Noch gestattet das Klinikum Besuche
Das Klinikum kündigte an, planbare Behandlungen bald wieder vertagen zu müssen. Hier gilt es laut Vorstand Jockwig die Balance zu halten, damit ein zu frühes Herunterfahren nicht an anderer Stelle Menschen schadet, etwa Patienten mit Krebserkrankungen. Das Nadelöhr sei die anhaltende Personalknappheit besonders in der hochspezialisierten Intensivpflege. Dazu komme die heftige jahreszeitliche Erkältungswelle bei den Mitarbeitern.

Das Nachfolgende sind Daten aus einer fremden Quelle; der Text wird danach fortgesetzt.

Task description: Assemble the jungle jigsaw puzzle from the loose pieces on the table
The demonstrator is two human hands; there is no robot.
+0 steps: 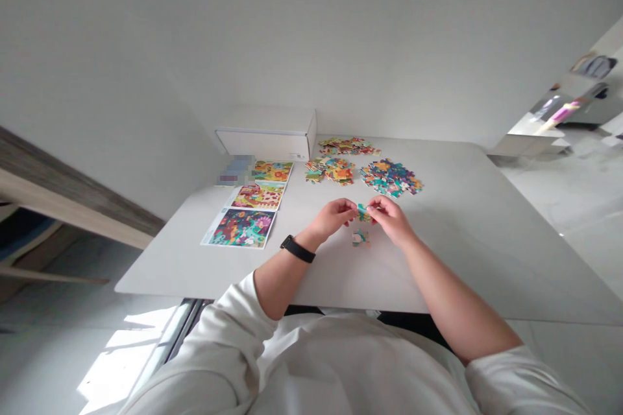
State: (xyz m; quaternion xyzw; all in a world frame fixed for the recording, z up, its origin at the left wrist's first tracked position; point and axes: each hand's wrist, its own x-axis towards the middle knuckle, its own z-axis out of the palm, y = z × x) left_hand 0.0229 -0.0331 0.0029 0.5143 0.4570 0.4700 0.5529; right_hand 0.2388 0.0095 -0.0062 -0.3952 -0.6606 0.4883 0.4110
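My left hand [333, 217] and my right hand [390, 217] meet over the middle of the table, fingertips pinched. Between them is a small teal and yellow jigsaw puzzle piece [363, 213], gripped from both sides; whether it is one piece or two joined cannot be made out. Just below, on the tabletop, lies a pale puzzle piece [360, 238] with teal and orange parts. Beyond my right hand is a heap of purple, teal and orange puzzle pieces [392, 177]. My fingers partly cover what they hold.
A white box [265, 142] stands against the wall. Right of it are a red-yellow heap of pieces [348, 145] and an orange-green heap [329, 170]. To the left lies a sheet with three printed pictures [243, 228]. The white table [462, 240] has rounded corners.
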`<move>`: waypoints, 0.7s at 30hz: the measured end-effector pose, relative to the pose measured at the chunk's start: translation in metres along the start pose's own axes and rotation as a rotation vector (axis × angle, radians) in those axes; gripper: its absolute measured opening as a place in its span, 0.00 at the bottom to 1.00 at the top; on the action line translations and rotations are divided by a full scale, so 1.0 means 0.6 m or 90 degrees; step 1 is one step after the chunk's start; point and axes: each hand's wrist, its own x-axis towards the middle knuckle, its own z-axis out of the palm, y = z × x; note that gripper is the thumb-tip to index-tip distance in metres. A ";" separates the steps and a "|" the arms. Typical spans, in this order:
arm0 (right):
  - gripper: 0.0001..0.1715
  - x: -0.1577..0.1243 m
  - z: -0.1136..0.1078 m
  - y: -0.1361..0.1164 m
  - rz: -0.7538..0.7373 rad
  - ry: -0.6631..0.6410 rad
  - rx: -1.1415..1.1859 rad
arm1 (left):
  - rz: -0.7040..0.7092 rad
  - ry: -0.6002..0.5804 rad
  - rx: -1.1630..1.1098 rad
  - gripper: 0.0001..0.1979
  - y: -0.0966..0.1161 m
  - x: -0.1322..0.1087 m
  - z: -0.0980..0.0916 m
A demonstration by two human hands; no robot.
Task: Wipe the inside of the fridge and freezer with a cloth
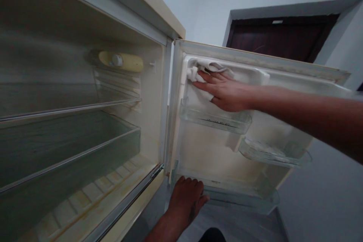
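A small fridge stands open, its door [283,69] swung out to the right. My right hand [224,90] lies flat, fingers stretched, pressing a white cloth [198,71] against the upper inside of the door. My left hand [185,196] grips the bottom edge of the door, fingers curled over it near the hinge side. Clear plastic door shelves [215,119] sit just below my right hand.
The fridge interior [70,128] at left holds glass shelves and a yellowish thermostat housing [121,60], with nothing stored. A second clear shelf [272,153] and a bottom rack [244,196] hang on the door. A dark wooden door [280,36] stands behind; grey floor lies below.
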 end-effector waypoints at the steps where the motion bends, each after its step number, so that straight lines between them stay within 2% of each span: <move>1: 0.41 0.015 0.001 -0.010 0.017 0.024 0.053 | 0.001 0.001 0.001 0.12 0.000 0.000 0.000; 4: 0.35 0.033 -0.005 -0.037 0.049 0.062 0.187 | 0.002 0.002 0.003 0.12 -0.001 0.001 0.003; 6: 0.31 0.025 -0.014 -0.050 0.059 0.046 0.260 | 0.004 0.001 0.005 0.12 -0.001 0.003 0.005; 12: 0.24 -0.024 -0.034 -0.056 0.094 -0.090 0.387 | 0.002 -0.007 0.006 0.12 0.000 0.006 0.008; 15: 0.22 -0.032 -0.036 -0.046 0.092 -0.202 0.415 | -0.005 -0.010 0.012 0.12 0.000 0.007 0.009; 17: 0.20 -0.030 -0.039 -0.037 0.103 -0.237 0.393 | -0.010 -0.010 0.018 0.12 0.000 0.008 0.007; 19: 0.20 -0.028 -0.047 -0.029 0.124 -0.194 0.312 | -0.013 -0.012 0.025 0.12 0.000 0.008 0.005; 21: 0.21 -0.036 -0.063 -0.023 0.151 -0.086 0.209 | -0.012 -0.013 0.030 0.12 0.000 0.008 0.003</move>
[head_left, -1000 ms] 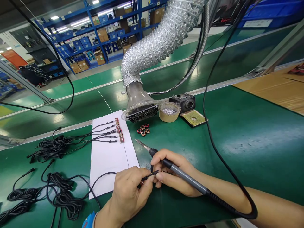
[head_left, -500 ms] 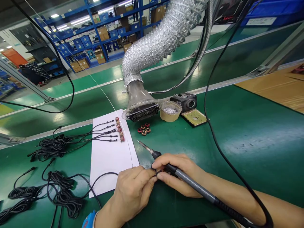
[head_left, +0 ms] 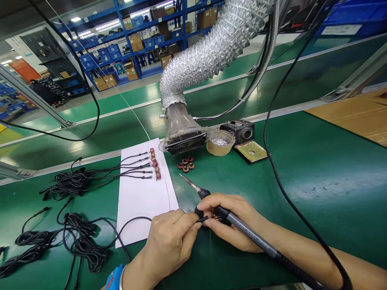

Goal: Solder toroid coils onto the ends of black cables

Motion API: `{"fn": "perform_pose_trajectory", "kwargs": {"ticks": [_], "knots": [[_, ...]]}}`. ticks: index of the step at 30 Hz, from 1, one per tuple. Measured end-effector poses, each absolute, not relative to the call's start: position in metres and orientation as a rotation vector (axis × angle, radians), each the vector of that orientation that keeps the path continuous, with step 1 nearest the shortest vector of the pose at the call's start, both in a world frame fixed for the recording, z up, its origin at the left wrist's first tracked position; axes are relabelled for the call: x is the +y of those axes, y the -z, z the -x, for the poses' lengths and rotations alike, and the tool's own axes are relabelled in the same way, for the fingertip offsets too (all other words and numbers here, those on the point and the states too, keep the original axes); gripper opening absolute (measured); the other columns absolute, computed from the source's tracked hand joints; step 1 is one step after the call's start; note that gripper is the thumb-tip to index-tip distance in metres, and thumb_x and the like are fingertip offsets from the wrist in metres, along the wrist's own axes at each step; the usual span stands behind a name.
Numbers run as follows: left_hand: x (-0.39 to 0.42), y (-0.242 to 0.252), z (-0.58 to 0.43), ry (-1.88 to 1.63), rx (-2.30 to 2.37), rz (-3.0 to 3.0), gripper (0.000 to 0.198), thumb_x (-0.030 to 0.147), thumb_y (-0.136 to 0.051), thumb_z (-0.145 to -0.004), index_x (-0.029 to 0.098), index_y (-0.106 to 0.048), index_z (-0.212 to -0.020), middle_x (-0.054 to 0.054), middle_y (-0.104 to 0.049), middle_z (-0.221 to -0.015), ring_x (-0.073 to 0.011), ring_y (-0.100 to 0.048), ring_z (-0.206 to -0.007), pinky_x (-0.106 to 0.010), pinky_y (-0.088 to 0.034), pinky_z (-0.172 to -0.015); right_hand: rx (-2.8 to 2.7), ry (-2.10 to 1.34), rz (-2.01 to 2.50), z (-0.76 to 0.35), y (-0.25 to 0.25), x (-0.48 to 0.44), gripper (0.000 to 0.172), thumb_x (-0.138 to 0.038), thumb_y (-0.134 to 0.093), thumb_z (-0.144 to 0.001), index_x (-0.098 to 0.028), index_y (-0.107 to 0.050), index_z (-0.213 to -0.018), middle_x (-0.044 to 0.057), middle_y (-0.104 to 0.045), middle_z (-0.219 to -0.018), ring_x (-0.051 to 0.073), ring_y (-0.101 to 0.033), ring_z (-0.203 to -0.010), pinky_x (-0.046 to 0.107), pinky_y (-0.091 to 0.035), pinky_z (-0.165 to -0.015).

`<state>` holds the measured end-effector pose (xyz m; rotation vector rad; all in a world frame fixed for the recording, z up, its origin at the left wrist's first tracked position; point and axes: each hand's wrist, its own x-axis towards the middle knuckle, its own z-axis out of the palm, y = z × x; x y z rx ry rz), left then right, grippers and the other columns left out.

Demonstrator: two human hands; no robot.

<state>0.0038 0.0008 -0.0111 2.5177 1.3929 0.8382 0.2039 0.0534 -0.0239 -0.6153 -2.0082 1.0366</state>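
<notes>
My left hand [head_left: 169, 241] is closed, pinching the end of a black cable [head_left: 133, 222] that runs left across the white paper sheet [head_left: 142, 197]. My right hand [head_left: 232, 225] is closed around a soldering iron [head_left: 242, 229], whose metal tip [head_left: 187, 181] points up and left. Its fingertips also pinch a small copper-wound coil [head_left: 216, 217] against the cable end. The two hands touch at the fingertips. Several finished cables with coils [head_left: 155, 165] lie on the paper's far end.
A fume extractor hood [head_left: 186, 139] on a silver flexible duct [head_left: 211, 52] stands behind. Loose toroid coils [head_left: 186, 164], a tape roll holding solder wool [head_left: 220, 141], a black iron stand [head_left: 240, 131] and a sponge tray [head_left: 251, 151] sit nearby. Black cable bundles [head_left: 75, 241] lie left.
The view has shifted slightly. My hands stayed together; my right hand has drawn in closer, and the coil now shows at its fingertips against the cable end.
</notes>
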Motion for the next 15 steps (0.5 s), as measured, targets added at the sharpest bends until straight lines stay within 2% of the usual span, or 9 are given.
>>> {"fn": "perform_pose_trajectory", "kwargs": {"ticks": [3, 9, 12, 15], "knots": [[-0.0006, 0.0112, -0.005, -0.868, 1.414, -2.471, 0.01, 0.019, -0.053, -0.092, 0.019, -0.063, -0.094, 0.0, -0.063, -0.069, -0.0128, -0.057, -0.057, -0.024, -0.041, -0.055, -1.992, -0.931, 0.597, -0.2043, 0.025, 0.0532, 0.034, -0.008, -0.057, -0.08, -0.023, -0.054, -0.11, 0.001, -0.064, -0.082, 0.012, -0.061, -0.07, 0.024, -0.052, -0.066], [0.0, 0.0138, -0.0045, -0.887, 1.414, -2.483, 0.011, 0.017, -0.053, -0.091, 0.018, -0.063, -0.093, 0.0, -0.06, -0.065, -0.0126, -0.055, -0.055, -0.025, -0.039, -0.052, -2.013, -0.832, 0.544, -0.2049, 0.0297, 0.0566, 0.022, -0.009, -0.059, -0.084, -0.023, -0.06, -0.101, 0.003, -0.068, -0.079, 0.013, -0.062, -0.064, 0.025, -0.051, -0.058], [0.001, 0.0163, -0.0052, -0.855, 1.428, -2.497, 0.012, 0.018, -0.052, -0.091, 0.018, -0.064, -0.091, 0.001, -0.059, -0.063, -0.0133, -0.054, -0.053, -0.026, -0.039, -0.051, -2.03, -0.802, 0.502, -0.2064, 0.03, 0.0563, 0.028, -0.007, -0.061, -0.082, -0.025, -0.062, -0.103, 0.003, -0.07, -0.081, 0.015, -0.065, -0.067, 0.026, -0.054, -0.06], [0.0, 0.0135, -0.0081, -0.822, 1.434, -2.521, 0.014, 0.024, -0.052, -0.091, 0.018, -0.065, -0.089, -0.001, -0.061, -0.065, -0.0147, -0.058, -0.056, -0.026, -0.044, -0.053, -2.023, -0.808, 0.482, -0.2135, 0.0323, 0.0523, 0.042, -0.004, -0.064, -0.078, -0.031, -0.065, -0.11, 0.002, -0.073, -0.087, 0.02, -0.069, -0.078, 0.029, -0.057, -0.07]]}}
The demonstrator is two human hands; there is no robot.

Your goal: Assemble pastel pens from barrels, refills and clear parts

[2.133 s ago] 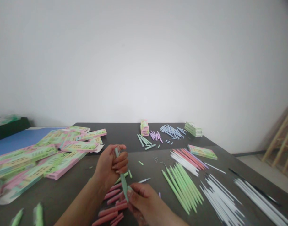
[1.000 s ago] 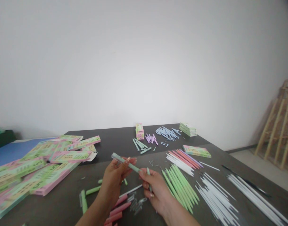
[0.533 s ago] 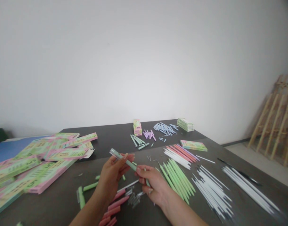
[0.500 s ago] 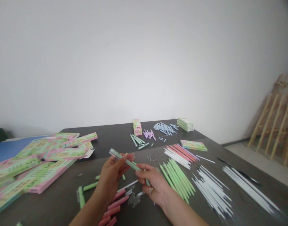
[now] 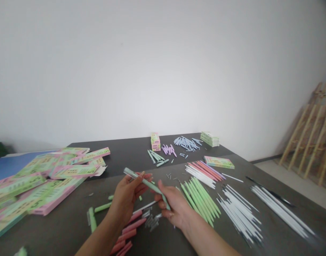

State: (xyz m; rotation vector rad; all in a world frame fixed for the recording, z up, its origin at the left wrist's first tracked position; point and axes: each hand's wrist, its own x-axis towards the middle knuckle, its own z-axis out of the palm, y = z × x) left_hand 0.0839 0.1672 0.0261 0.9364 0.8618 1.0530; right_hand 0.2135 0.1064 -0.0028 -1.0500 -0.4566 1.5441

Es werde auch wieder zu Besuchsverboten kommen müssen.
Bis auf Weiteres können Patienten für eine Stunde pro Tag von einer Person besucht werden. Für Besucher gilt nach wie vor 3G: geimpft, getestet oder genesen. In der Kinderklinik und Geburtshilfe gelten Ausnahmen. Es besteht FFP2-Maskenpflicht auf dem Gelände.